* [About this exercise]: Print everything in the records exactly. Leave the pictures out.

------------------------------

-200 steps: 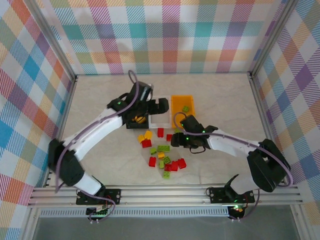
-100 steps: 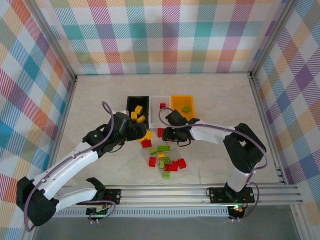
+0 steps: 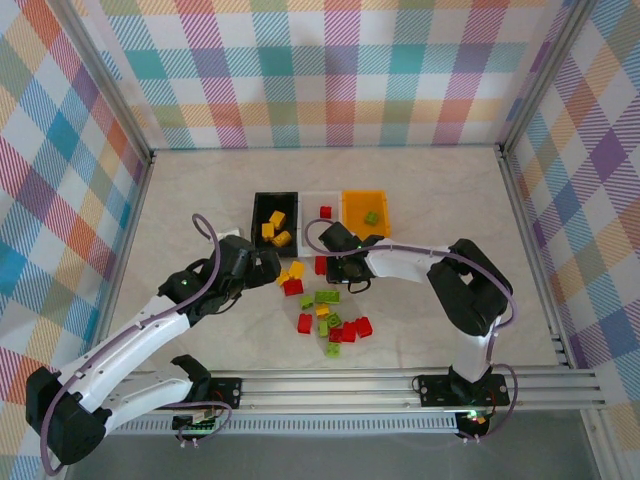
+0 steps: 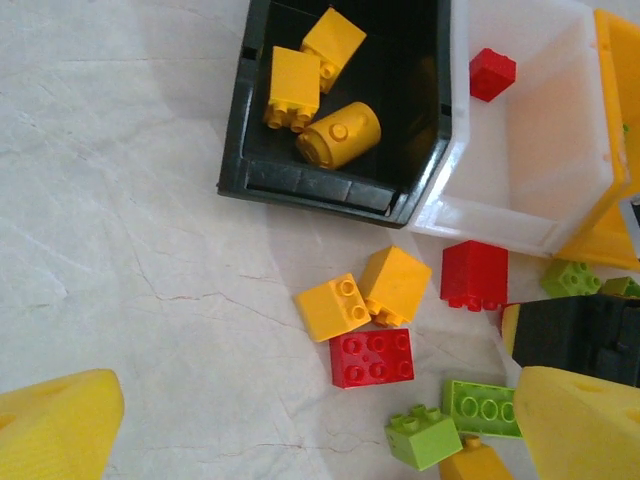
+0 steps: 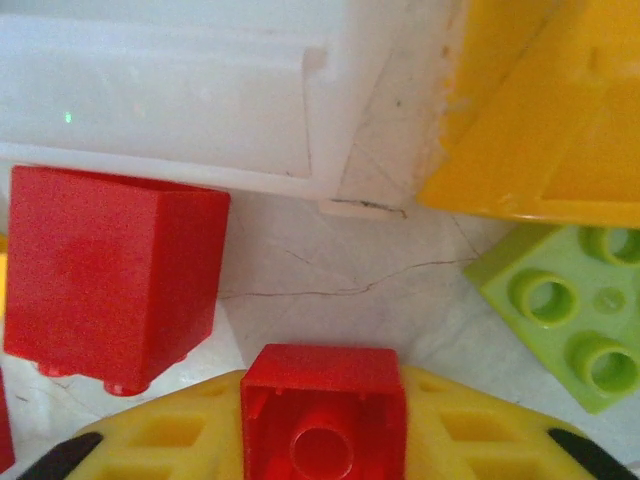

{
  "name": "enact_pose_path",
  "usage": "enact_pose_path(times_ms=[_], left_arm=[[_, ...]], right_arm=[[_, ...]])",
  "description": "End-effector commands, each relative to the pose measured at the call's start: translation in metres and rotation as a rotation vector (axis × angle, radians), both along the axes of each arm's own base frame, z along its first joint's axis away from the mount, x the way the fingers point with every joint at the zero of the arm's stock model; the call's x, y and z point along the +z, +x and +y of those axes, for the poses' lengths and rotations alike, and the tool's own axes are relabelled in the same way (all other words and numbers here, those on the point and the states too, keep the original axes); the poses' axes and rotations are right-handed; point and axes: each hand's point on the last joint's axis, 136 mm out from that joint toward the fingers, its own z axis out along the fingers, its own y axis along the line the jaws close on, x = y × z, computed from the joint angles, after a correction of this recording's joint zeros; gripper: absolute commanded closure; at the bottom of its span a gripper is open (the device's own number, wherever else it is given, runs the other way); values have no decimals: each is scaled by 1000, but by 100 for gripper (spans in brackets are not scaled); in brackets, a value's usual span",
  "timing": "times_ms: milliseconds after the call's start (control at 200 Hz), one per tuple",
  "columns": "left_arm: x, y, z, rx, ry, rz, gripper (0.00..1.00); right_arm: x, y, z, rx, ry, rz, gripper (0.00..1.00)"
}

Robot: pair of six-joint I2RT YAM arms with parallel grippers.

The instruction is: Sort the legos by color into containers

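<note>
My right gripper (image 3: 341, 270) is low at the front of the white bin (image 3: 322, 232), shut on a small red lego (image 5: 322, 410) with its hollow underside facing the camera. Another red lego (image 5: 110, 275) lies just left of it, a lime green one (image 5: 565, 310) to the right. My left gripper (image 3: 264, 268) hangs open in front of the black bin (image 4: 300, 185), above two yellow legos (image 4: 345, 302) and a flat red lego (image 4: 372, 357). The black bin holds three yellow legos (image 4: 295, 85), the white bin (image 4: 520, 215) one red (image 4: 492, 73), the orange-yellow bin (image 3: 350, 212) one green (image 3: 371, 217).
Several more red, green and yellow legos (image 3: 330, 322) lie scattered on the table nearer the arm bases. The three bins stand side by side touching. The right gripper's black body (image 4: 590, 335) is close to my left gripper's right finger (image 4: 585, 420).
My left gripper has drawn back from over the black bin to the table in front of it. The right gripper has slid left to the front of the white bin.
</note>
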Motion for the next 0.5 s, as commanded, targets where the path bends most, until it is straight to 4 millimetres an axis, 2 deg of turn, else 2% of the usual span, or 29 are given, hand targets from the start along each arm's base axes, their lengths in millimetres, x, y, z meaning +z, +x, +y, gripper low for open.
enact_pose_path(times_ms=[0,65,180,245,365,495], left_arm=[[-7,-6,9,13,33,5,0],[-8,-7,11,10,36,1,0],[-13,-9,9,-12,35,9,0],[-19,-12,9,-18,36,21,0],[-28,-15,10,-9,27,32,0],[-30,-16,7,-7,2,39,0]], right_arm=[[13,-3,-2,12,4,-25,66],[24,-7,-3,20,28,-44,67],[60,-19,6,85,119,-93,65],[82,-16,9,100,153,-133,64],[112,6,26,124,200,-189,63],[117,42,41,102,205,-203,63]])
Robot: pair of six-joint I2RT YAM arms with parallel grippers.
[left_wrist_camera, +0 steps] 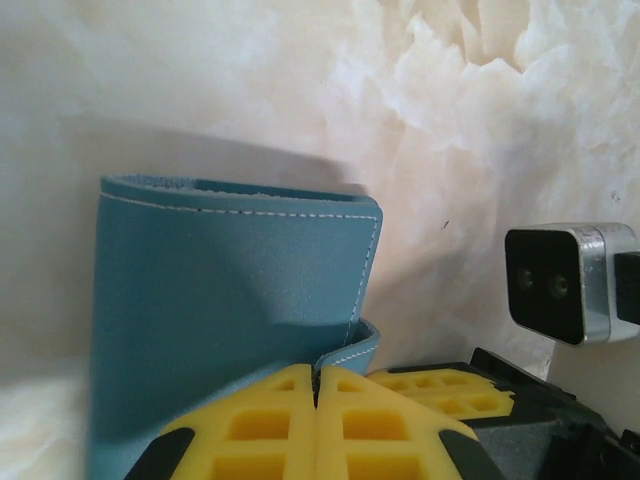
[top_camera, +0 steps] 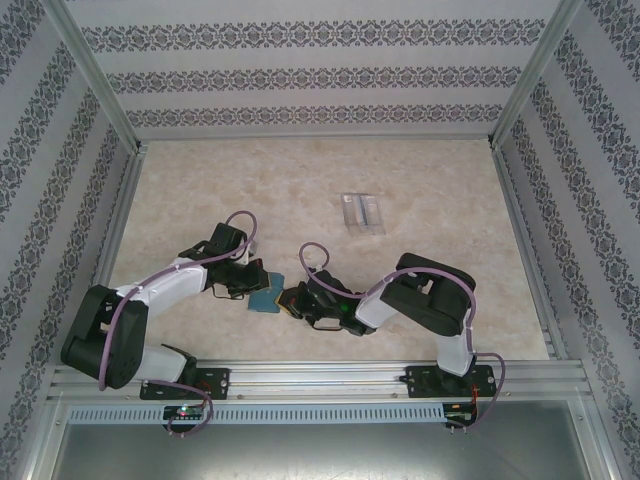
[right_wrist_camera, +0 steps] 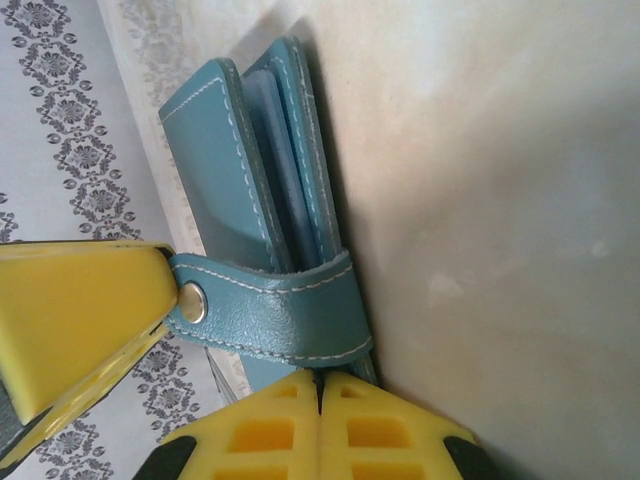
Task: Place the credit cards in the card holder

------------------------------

* [Response box]:
-200 steps: 
-100 steps: 
+0 steps: 
+0 steps: 
+0 steps: 

{
  "name": "enact_pose_path",
  "usage": "enact_pose_path(times_ms=[_], left_arm=[[_, ...]], right_arm=[[_, ...]])",
  "description": "End-effector commands, each relative to the pose measured at the call's start: translation in metres and rotation as a rotation vector (axis × angle, radians), both along the axes of each arm's own base frame, z along its first joint's axis away from the mount, x the way the fingers point with every joint at the zero of the arm's stock model; the call's x, y and z point along the +z, +x and +y of those axes, for the poses' lengths and rotations alike, and the tool's own axes are relabelled in the same way (all other words and numbers here, those on the point and the states too, keep the original axes); the poses' axes and rotations are right-handed; point and axes: each hand's point on the last joint's axis, 136 mm out from that joint toward the fingers, its own z axis out along the fingers, its own y axis along the line the jaws close on, x = y × z, computed from the joint angles, after a correction of this recording's joint zeros; gripper: absolute commanded closure; at the bottom of its span a gripper is open (the device's own number, wherever else it is given, runs the other way); values have no decimals: each is scaled by 1000, but by 100 for gripper (spans in brackets are not scaled); in brackets, a value's usual span",
  "timing": "times_ms: milliseconds after the call's start (control at 200 Hz), one per tuple",
  "columns": "left_arm: x, y, z, rx, ry, rz, gripper (0.00..1.00); right_arm: x, y, z, rx, ry, rz, gripper (0.00..1.00)"
}

Robot: pair of six-joint I2RT YAM arms with parallel grippers.

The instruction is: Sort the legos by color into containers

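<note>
My right gripper (image 3: 341, 270) is low at the front of the white bin (image 3: 322, 232), shut on a small red lego (image 5: 322, 410) with its hollow underside facing the camera. Another red lego (image 5: 110, 275) lies just left of it, a lime green one (image 5: 565, 310) to the right. My left gripper (image 3: 264, 268) hangs open in front of the black bin (image 4: 300, 185), above two yellow legos (image 4: 345, 302) and a flat red lego (image 4: 372, 357). The black bin holds three yellow legos (image 4: 295, 85), the white bin (image 4: 520, 215) one red (image 4: 492, 73), the orange-yellow bin (image 3: 350, 212) one green (image 3: 371, 217).
Several more red, green and yellow legos (image 3: 330, 322) lie scattered on the table nearer the arm bases. The three bins stand side by side touching. The right gripper's black body (image 4: 590, 335) is close to my left gripper's right finger (image 4: 585, 420).
My left gripper has drawn back from over the black bin to the table in front of it. The right gripper has slid left to the front of the white bin.
</note>
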Motion for the next 0.5 s, as commanded, targets where the path bends most, until it is straight to 4 millimetres an axis, 2 deg of turn, else 2% of the usual span, or 29 are given, hand targets from the start along each arm's base axes, their lengths in millimetres, x, y, z meaning +z, +x, +y, gripper low for open.
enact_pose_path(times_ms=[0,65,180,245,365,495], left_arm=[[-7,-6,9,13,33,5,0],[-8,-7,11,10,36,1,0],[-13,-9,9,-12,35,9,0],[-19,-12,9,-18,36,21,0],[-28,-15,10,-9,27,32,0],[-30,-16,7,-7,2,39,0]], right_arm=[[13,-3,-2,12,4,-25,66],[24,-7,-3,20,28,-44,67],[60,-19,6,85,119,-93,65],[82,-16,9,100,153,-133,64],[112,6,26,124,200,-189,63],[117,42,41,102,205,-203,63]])
Robot: pair of six-joint I2RT YAM arms with parallel grippers.
[left_wrist_camera, +0 steps] 
[top_camera, +0 steps] 
[right_wrist_camera, +0 steps] 
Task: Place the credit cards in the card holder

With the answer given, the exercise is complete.